YOUR ASSIGNMENT
Please return every entry below exactly as written, without any of its pictures.
━━━━━━━━━━━━━━━━━━━━━━━━━━━━━━
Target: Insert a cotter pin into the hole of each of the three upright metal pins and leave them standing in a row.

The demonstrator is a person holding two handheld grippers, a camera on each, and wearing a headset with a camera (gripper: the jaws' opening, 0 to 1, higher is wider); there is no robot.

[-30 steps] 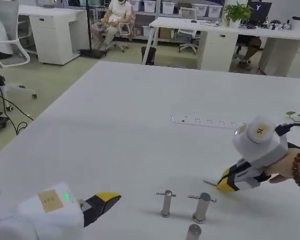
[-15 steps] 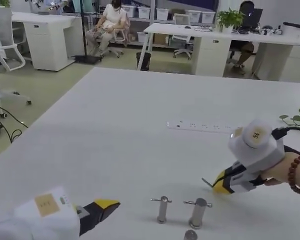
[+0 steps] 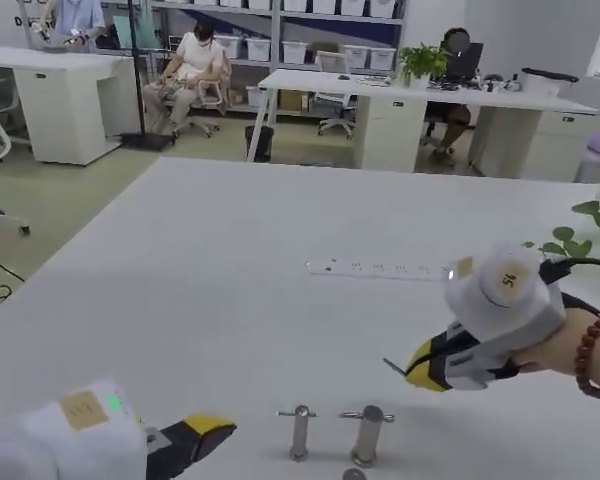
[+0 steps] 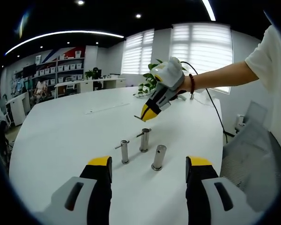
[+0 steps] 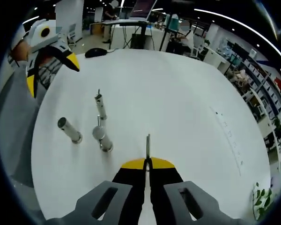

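Observation:
Three upright metal pins stand close together on the white table (image 3: 230, 300). Two of them (image 3: 300, 430) (image 3: 368, 432) carry a cotter pin crosswise near the top. The third pin (image 4: 158, 157) has a bare top and sits at the bottom edge of the head view. My right gripper (image 3: 415, 372) hovers to the right of and above the pins, shut on a thin cotter pin (image 5: 147, 143) that sticks out past its tips. My left gripper (image 4: 150, 164) is open and holds nothing, low on the near left of the pins.
A white power strip (image 3: 380, 268) lies on the table beyond the pins. A green plant (image 3: 590, 225) reaches in at the right edge. Desks, chairs and seated people are far behind the table.
The head camera has tilted up, so the pins sit lower in the picture. My right gripper has risen slightly with the cotter pin. The left gripper has barely moved.

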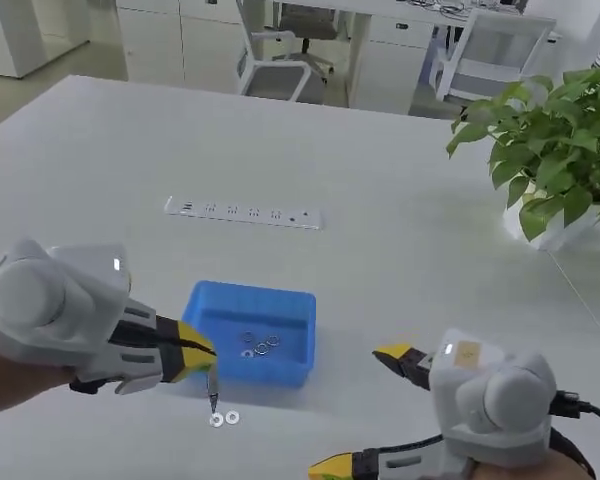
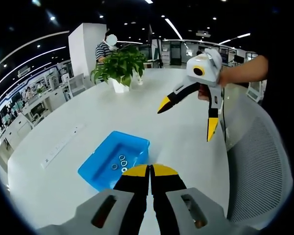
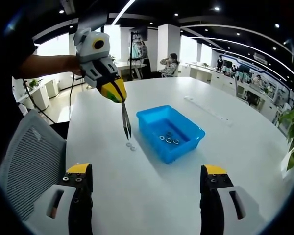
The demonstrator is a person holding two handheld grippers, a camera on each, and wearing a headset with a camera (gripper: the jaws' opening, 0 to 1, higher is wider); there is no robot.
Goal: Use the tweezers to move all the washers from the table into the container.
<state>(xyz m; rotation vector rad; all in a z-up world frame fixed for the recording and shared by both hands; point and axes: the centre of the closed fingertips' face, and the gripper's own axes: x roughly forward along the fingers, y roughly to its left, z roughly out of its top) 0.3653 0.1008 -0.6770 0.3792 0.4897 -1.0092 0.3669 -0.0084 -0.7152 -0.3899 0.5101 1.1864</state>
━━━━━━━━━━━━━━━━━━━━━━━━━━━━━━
REPLY TO THE EXERCISE
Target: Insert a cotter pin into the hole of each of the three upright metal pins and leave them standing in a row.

The demonstrator is a person holding two handheld grippers, a camera on each, and wearing a headset with a camera (gripper: the jaws' opening, 0 to 1, higher is wider); there is no robot.

[-30 steps] 
[-15 steps] 
[+0 steps] 
[+0 steps] 
[+0 steps] 

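Observation:
Three upright metal pins stand close together on the white table (image 3: 230, 300). Two of them (image 3: 300, 430) (image 3: 368, 432) carry a cotter pin crosswise near the top. The third pin (image 4: 158, 157) has a bare top and sits at the bottom edge of the head view. My right gripper (image 3: 415, 372) hovers to the right of and above the pins, shut on a thin cotter pin (image 5: 147, 143) that sticks out past its tips. My left gripper (image 4: 150, 164) is open and holds nothing, low on the near left of the pins.
A white power strip (image 3: 380, 268) lies on the table beyond the pins. A green plant (image 3: 590, 225) reaches in at the right edge. Desks, chairs and seated people are far behind the table.
The head camera has tilted up, so the pins sit lower in the picture. My right gripper has risen slightly with the cotter pin. The left gripper has barely moved.
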
The demonstrator is a person holding two handheld grippers, a camera on each, and wearing a headset with a camera (gripper: the jaws' opening, 0 to 1, higher is wider); there is no robot.
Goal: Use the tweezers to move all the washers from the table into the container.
<state>(xyz m; rotation vector rad; all in a z-up world frame fixed for the recording and shared by both hands; point and axes: the centre of the closed fingertips' face, and the gripper's own axes: x roughly forward along the fingers, y roughly to its left, z roughly out of its top) 0.3653 0.1008 -0.6770 0.3792 0.4897 -1.0092 0.3669 -0.0084 -0.7152 -0.3899 0.5101 1.1864</state>

Nothing further is needed for the exercise.